◆ **Data listing**
____________________
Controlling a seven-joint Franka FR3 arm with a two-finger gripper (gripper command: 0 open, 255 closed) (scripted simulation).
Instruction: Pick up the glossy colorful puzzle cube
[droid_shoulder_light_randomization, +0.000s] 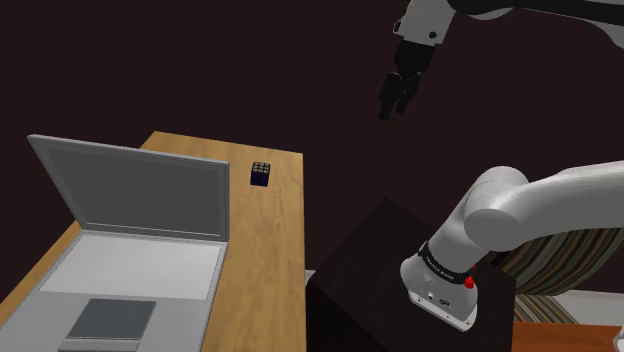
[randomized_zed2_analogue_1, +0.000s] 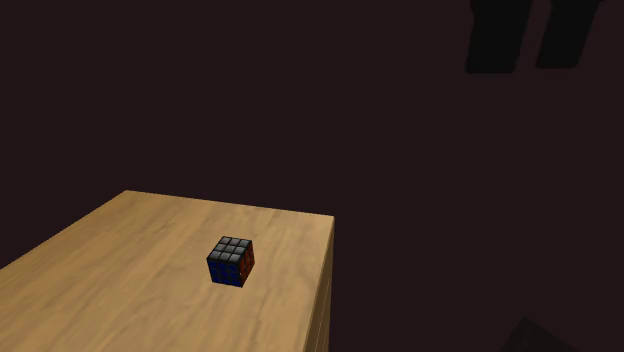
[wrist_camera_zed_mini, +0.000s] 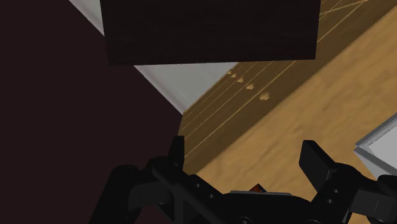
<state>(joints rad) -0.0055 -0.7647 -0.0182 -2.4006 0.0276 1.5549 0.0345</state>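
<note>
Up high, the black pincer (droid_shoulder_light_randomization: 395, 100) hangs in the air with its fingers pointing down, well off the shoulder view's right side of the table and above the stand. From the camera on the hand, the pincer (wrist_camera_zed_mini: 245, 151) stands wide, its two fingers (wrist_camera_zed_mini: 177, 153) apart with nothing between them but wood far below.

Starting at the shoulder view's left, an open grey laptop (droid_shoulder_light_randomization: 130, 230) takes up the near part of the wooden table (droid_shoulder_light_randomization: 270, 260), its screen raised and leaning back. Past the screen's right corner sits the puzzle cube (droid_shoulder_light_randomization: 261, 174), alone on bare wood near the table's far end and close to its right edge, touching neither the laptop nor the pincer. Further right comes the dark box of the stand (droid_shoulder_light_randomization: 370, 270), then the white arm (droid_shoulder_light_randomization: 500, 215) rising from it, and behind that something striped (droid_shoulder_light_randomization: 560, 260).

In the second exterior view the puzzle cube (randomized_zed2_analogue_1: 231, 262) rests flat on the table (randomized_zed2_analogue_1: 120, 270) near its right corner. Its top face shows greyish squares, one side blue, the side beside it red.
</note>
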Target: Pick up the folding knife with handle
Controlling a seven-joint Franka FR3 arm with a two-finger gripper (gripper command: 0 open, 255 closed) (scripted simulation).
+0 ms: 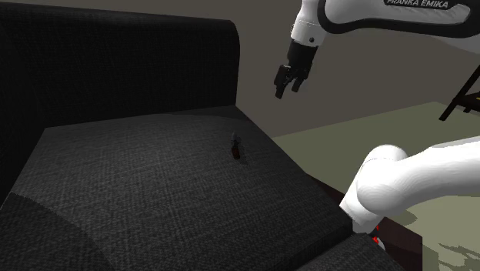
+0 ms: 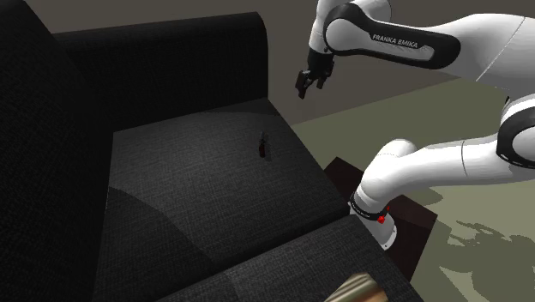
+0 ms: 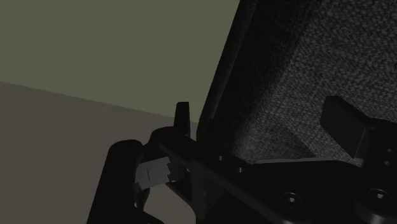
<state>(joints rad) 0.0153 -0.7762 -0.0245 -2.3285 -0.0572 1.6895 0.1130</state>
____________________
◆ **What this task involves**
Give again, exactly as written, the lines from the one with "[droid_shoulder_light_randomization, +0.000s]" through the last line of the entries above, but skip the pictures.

◆ **Solution below**
[droid_shoulder_light_randomization, +0.000s] 
[randomized_zed2_analogue_1, +0.000s] 
[wrist_camera_zed_mini, +0.000s] 
<state>(joints rad) -0.0055 -0.7647 -0.0182 -2.4006 0.0276 1.5549 0.0345</state>
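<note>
Up high, the black pincer (droid_shoulder_light_randomization: 395, 100) hangs in the air with its fingers pointing down, well off the shoulder view's right side of the table and above the stand. From the camera on the hand, the pincer (wrist_camera_zed_mini: 245, 151) stands wide, its two fingers (wrist_camera_zed_mini: 177, 153) apart with nothing between them but wood far below.

Starting at the shoulder view's left, an open grey laptop (droid_shoulder_light_randomization: 130, 230) takes up the near part of the wooden table (droid_shoulder_light_randomization: 270, 260), its screen raised and leaning back. Past the screen's right corner sits the puzzle cube (droid_shoulder_light_randomization: 261, 174), alone on bare wood near the table's far end and close to its right edge, touching neither the laptop nor the pincer. Further right comes the dark box of the stand (droid_shoulder_light_randomization: 370, 270), then the white arm (droid_shoulder_light_randomization: 500, 215) rising from it, and behind that something striped (droid_shoulder_light_randomization: 560, 260).

In the second exterior view the puzzle cube (randomized_zed2_analogue_1: 231, 262) rests flat on the table (randomized_zed2_analogue_1: 120, 270) near its right corner. Its top face shows greyish squares, one side blue, the side beside it red.
</note>
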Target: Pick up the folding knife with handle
Controlling a seven-joint Franka FR3 arm with a two-finger gripper (gripper command: 0 open, 255 closed) (scripted simulation).
+0 ms: 
+0 ms: 
+0 ms: 
<state>(joints rad) 0.0153 -0.7762 -0.0245 -2.3285 -0.0572 1.6895 0.1130</state>

This exercise requires nothing further.